══ SOURCE MATERIAL

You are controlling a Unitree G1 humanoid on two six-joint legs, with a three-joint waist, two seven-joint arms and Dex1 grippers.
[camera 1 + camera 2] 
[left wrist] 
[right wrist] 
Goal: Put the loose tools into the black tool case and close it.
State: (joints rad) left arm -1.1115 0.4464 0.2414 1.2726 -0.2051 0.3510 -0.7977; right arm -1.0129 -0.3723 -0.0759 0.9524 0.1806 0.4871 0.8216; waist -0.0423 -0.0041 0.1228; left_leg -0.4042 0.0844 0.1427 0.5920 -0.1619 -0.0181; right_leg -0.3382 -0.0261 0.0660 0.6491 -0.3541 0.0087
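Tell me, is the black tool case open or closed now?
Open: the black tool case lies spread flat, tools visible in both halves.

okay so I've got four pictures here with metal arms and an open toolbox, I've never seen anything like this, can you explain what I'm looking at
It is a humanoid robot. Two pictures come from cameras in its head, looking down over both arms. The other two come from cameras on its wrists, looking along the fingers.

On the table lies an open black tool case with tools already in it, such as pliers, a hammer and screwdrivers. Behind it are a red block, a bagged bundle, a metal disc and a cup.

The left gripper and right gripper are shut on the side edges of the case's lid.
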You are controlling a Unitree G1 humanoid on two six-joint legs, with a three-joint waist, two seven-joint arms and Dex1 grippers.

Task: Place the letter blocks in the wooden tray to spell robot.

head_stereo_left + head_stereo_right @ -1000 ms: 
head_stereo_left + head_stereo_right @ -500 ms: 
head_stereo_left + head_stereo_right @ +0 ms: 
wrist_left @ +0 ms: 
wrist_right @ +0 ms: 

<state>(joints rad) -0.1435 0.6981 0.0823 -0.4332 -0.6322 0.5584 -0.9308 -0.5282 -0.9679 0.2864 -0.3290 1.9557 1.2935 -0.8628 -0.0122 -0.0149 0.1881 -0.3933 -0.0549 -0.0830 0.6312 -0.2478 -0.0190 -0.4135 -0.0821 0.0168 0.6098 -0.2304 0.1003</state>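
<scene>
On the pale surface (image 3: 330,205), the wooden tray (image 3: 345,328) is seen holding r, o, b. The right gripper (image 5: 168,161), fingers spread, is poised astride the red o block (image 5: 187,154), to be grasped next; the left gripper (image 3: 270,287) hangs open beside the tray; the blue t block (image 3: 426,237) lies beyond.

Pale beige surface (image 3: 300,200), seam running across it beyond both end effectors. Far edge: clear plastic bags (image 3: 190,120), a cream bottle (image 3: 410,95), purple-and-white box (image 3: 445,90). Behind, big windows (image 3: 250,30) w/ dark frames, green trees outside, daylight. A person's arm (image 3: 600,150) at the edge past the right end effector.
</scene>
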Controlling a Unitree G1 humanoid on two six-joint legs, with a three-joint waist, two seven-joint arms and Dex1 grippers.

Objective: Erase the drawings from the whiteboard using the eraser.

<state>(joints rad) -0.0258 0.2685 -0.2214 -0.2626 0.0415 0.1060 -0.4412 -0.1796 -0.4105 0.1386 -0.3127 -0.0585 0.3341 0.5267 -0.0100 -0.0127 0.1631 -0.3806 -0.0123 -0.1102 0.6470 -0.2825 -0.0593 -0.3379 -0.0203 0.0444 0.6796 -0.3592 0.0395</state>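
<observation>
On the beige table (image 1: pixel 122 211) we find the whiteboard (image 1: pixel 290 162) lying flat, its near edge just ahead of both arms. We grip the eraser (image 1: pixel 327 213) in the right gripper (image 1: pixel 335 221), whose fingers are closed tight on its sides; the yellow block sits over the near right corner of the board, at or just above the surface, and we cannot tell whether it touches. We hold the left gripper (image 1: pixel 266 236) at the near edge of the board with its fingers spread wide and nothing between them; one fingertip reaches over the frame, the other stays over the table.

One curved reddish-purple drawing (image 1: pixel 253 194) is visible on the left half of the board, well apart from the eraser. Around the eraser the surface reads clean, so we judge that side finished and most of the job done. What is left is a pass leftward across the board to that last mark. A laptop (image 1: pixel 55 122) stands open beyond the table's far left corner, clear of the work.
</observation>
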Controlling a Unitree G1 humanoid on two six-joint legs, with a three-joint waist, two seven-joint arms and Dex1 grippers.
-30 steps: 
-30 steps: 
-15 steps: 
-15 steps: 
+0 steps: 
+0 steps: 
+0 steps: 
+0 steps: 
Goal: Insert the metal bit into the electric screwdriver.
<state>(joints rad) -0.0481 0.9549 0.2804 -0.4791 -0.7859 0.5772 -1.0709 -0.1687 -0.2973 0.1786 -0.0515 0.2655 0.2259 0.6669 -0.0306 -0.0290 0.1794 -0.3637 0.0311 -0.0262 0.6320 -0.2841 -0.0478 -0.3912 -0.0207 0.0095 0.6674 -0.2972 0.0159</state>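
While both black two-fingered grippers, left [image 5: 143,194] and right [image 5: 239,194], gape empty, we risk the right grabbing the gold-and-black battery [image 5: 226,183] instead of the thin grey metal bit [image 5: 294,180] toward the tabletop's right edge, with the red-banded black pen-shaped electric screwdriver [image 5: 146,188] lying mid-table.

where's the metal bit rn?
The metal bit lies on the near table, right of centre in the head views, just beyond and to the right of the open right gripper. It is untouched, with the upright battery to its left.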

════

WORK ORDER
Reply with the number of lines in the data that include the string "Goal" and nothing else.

YOUR SOLUTION
2